One Elizabethan poet succinctly provided this adage, metaphorical in form but embodying a timeless observation: “What's in a name? That which we call a rose by any other name would smell as sweet.” This observation made long ago precisely points to a present problem of π-calculus and its variants—a lack of tolerance for the passage of structured data on named links (such as the link 124). In fact, π-calculus unfavorably refers to structured data as “impure names,” which is a negative linguistic construction. Pureness is desirable while impurity is abhorred. Thus impure names in the context of π-calculus are data with some kind of recognizable structure, such as an extensible markup language (XML) document. In practice, it is useful (and at times necessary) for one process to communicate structured data to another process.
Without a flow of data, it is difficult to facilitate communication between processes—except in a very indirect way—to represent mobility or dynamism among processes. To solve this problem, computer scientists have investigated the possibility of allowing processes to flow in communication over links. For example, a process 110 may send to the process 118 a message which represents a third process (not shown). This is known as higher-order π-calculus. Because of the rigidity with which π-calculus handles pure names, instead of sending a process over a link, even higher-order π-calculus variants send a name, which gives access to a desired process, instead of sending the process itself.

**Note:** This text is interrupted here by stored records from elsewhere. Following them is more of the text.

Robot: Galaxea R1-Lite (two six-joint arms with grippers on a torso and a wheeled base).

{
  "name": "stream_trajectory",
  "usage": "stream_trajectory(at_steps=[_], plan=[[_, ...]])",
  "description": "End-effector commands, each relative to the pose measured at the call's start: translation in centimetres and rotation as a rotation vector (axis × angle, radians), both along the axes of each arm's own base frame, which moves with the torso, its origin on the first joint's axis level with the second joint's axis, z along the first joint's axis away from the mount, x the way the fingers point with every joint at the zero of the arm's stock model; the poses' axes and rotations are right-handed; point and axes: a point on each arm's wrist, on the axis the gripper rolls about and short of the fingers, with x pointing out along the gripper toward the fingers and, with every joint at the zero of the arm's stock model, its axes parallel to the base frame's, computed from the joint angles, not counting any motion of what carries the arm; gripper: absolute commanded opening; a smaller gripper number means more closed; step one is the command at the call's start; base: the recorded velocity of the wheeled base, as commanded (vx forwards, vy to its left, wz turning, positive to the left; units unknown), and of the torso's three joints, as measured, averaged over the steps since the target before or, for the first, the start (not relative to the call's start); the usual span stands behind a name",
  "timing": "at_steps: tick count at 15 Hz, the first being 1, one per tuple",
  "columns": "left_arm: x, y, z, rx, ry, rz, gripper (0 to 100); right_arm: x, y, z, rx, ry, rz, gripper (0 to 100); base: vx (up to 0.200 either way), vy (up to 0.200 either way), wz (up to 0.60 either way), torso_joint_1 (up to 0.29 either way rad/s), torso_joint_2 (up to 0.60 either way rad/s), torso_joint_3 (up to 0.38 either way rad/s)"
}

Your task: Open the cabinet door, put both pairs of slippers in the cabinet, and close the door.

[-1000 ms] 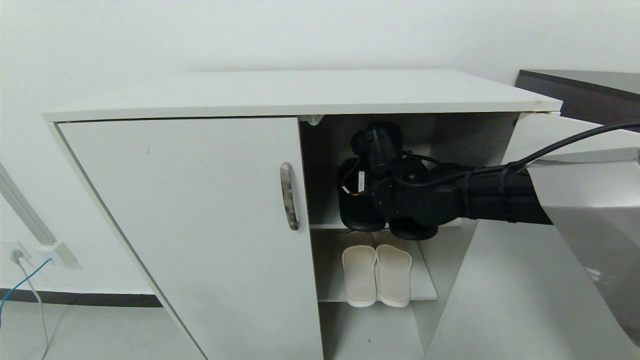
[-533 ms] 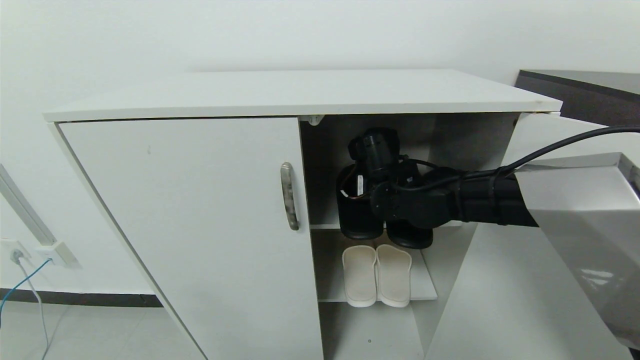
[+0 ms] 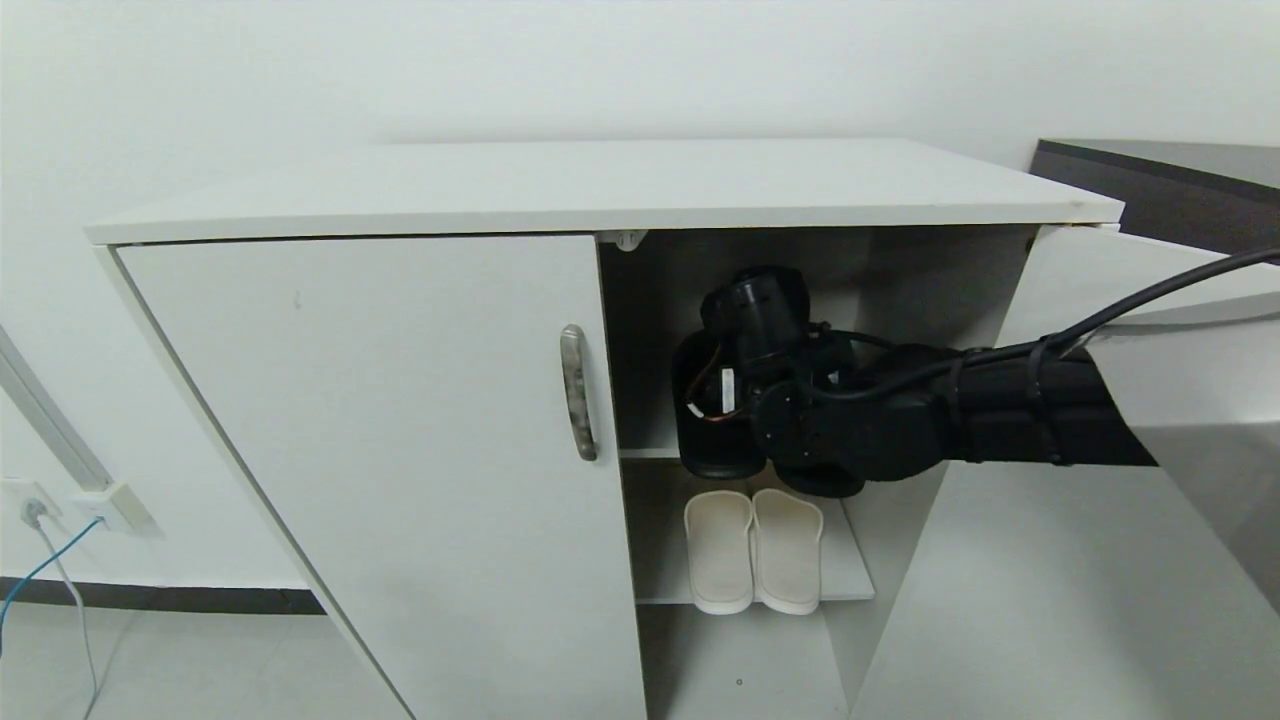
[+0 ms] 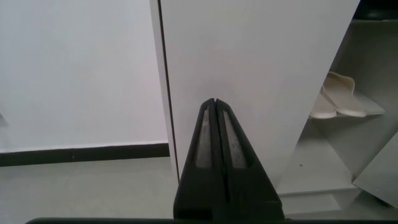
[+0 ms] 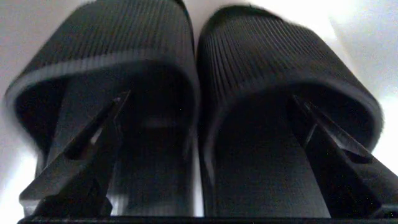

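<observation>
Cabinet (image 3: 600,185), white, stands against the wall: left door (image 3: 380,450) shut, metal handle (image 3: 577,407) at that door's inner edge, right door (image 3: 1000,600) swung out wide open

Black slippers (image 3: 705,440), the pair side by side and touching, sit on the upper shelf (image 3: 645,452) in the open right half, heels at the shelf's front edge and sticking slightly over it. The right slipper is mostly hidden behind the arm in the head view

Right arm (image 3: 950,415) goes in through the open side, wrist at the front edge of the upper shelf, just in front of the black pair

Right gripper (image 5: 209,99) has its jaws spread wide and released. One finger (image 5: 81,162) is inside the strap opening of one black slipper, the other inside the opening of its mate. Not pinching either slipper; cannot tell whether the fingers touch the soles

White slippers (image 3: 752,550), second pair, on the lower shelf (image 3: 850,580), side by side and touching, heels at the front edge, directly under the black pair

Left gripper (image 4: 214,106) is outside the cabinet, jaws clenched together with nothing between them, pointing at the lower part of the shut left door, apart from it

Wall socket (image 3: 30,510) with a blue cable is low on the wall, well apart to the cabinet's left
</observation>
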Motion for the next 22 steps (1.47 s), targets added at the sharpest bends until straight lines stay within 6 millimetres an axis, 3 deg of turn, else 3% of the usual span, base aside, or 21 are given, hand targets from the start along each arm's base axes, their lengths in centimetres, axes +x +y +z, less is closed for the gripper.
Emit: stream_trajectory(at_steps=[1,8,12,21,22], plan=[[0.0,0.0,0.0,0.0,0.001,0.0,0,-2.6,-0.7,1.7,0.017,-0.021,0.026,100,0.0,0.0,0.0,0.0,0.0,0.0],[0.0,0.0,0.0,0.0,0.0,0.0,0,-10.7,-2.8,2.5,0.027,-0.027,0.152,100,0.0,0.0,0.0,0.0,0.0,0.0],[0.0,0.0,0.0,0.002,0.003,0.0,0,-14.2,-4.2,1.7,0.085,-0.054,0.26,100,0.0,0.0,0.0,0.0,0.0,0.0],[0.0,0.0,0.0,0.0,0.001,0.0,0,-14.8,-4.7,0.4,0.115,-0.071,0.3,100,-0.2,0.0,0.0,0.0,0.0,0.004],[0.0,0.0,0.0,0.0,0.001,-0.001,0,-14.8,-4.7,0.4,0.116,-0.071,0.302,0,-0.2,0.0,0.0,0.002,0.0,0.002]])
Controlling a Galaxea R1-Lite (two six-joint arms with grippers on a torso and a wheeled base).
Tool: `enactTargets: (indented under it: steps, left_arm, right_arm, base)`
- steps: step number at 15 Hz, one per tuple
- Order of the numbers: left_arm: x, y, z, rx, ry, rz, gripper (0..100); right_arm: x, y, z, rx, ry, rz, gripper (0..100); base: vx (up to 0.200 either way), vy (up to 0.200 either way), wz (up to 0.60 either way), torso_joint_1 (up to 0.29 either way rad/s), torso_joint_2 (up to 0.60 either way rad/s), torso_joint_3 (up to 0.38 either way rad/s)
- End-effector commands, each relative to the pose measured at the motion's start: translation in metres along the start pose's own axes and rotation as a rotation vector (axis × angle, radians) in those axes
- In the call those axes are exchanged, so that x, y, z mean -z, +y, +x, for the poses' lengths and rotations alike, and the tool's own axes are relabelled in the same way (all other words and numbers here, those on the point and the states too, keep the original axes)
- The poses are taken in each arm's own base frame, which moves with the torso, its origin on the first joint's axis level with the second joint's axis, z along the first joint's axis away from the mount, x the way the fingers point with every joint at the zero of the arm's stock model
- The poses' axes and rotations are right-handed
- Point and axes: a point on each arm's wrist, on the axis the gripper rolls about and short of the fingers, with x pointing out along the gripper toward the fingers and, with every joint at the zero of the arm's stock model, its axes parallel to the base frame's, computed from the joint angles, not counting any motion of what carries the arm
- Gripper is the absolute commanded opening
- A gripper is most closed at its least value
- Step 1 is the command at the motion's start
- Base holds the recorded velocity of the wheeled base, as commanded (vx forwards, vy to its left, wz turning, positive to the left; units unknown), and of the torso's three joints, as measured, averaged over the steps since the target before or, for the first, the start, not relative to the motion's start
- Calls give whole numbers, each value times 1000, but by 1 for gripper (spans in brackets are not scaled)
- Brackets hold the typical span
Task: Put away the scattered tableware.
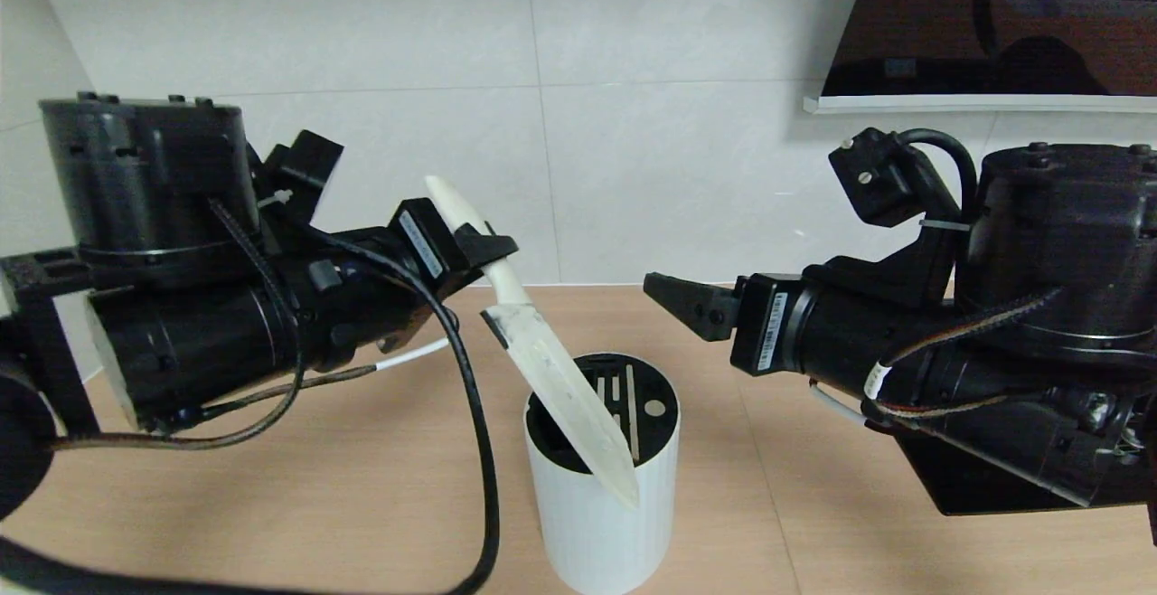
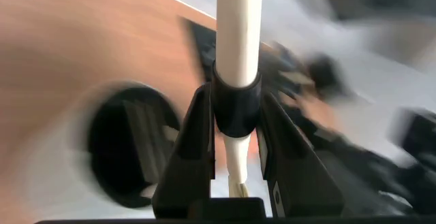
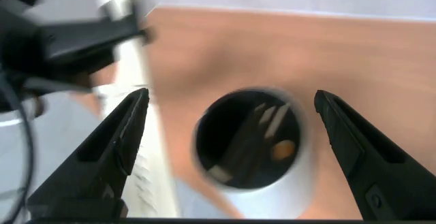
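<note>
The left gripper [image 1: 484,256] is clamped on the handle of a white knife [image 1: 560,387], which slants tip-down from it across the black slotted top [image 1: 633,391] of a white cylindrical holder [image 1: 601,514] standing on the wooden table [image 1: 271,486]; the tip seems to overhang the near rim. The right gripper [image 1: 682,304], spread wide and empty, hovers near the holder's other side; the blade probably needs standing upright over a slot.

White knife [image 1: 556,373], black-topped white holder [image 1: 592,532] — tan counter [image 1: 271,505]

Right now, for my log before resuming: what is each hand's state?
Left hand: closed on the handle of the long white knife.
Right hand: open, empty.
</note>
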Motion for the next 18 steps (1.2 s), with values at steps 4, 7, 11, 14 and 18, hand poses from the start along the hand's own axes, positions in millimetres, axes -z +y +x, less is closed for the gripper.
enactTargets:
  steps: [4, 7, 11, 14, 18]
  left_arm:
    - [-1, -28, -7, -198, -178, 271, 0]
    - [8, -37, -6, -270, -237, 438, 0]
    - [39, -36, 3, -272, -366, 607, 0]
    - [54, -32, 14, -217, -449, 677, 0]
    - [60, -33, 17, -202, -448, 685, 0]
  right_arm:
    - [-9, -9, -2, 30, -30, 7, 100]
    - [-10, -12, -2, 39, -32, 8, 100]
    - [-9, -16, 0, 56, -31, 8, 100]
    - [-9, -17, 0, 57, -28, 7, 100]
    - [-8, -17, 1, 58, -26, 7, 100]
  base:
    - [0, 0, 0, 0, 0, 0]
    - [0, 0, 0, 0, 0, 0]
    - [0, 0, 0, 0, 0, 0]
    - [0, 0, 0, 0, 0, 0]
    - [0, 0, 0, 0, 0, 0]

Sending a name, rather than a process, can be likened to the traditional programming technique of passing by reference, i.e., passing an address of a parameter from a calling routine to a called routine, which uses the address to retrieve or modify the value of the parameter. The main problem with employing the passing by reference technique in higher-order π-calculus variants is that the technique can inhibit the ability of a concurrent system to become distributed. There are many implementations of π-calculus, namely PICT, Nomadic PICT, TyCO, Oz, and Join, among others. However, these other implementations are either not distributed (PICT) or are not higher-order forms of the π-calculus (Nomadic PICT, TyCo, Oz, and Join).
Thus there is a need for better methods and systems for allowing processes in concurrent, distributed computing networks to interact while avoiding or reducing the foregoing and other problems associated with existing π-calculus and its variants.